> YOUR ASSIGNMENT
Starting at the first line below, copy through to the last line exactly.
==== DATA SEGMENT ====
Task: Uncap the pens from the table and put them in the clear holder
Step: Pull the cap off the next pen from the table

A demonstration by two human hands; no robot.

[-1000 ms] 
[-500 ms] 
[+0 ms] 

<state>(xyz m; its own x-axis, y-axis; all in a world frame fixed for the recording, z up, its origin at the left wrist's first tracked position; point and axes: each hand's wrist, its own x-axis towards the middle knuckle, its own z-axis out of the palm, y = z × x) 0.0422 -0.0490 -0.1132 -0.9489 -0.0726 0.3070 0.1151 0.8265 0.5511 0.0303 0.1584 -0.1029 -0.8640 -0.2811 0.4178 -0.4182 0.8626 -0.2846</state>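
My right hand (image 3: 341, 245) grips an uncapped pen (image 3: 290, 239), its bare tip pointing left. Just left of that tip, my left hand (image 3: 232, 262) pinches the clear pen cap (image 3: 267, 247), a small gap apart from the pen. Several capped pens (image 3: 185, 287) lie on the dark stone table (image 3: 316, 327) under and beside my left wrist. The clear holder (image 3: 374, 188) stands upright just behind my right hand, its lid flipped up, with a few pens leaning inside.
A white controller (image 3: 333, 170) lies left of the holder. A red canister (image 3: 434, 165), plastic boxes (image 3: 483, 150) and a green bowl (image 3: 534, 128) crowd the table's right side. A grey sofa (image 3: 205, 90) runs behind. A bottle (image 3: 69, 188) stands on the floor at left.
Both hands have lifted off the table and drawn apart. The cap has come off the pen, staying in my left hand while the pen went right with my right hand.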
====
> SOLVED PROBLEM
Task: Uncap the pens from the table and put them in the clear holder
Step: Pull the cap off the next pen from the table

A demonstration by two human hands; no robot.

[-1000 ms] 
[-500 ms] 
[+0 ms] 

<state>(xyz m; its own x-axis, y-axis; all in a world frame fixed for the recording, z up, its origin at the left wrist's first tracked position; point and axes: each hand's wrist, its own x-axis towards the middle knuckle, its own z-axis out of the palm, y = z × x) 0.0422 -0.0490 -0.1132 -0.9489 -0.0726 0.3070 0.1151 0.8265 0.5511 0.0303 0.1584 -0.1029 -0.8640 -0.2811 0.4178 -0.4182 0.8626 -0.2846</state>
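My right hand (image 3: 341, 245) grips an uncapped pen (image 3: 290, 239), its bare tip pointing left. Just left of that tip, my left hand (image 3: 232, 262) pinches the clear pen cap (image 3: 267, 247), a small gap apart from the pen. Several capped pens (image 3: 185, 287) lie on the dark stone table (image 3: 316, 327) under and beside my left wrist. The clear holder (image 3: 374, 188) stands upright just behind my right hand, its lid flipped up, with a few pens leaning inside.
A white controller (image 3: 333, 170) lies left of the holder. A red canister (image 3: 434, 165), plastic boxes (image 3: 483, 150) and a green bowl (image 3: 534, 128) crowd the table's right side. A grey sofa (image 3: 205, 90) runs behind. A bottle (image 3: 69, 188) stands on the floor at left.
Both hands have lifted off the table and drawn apart. The cap has come off the pen, staying in my left hand while the pen went right with my right hand.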

This response contains the complete answer.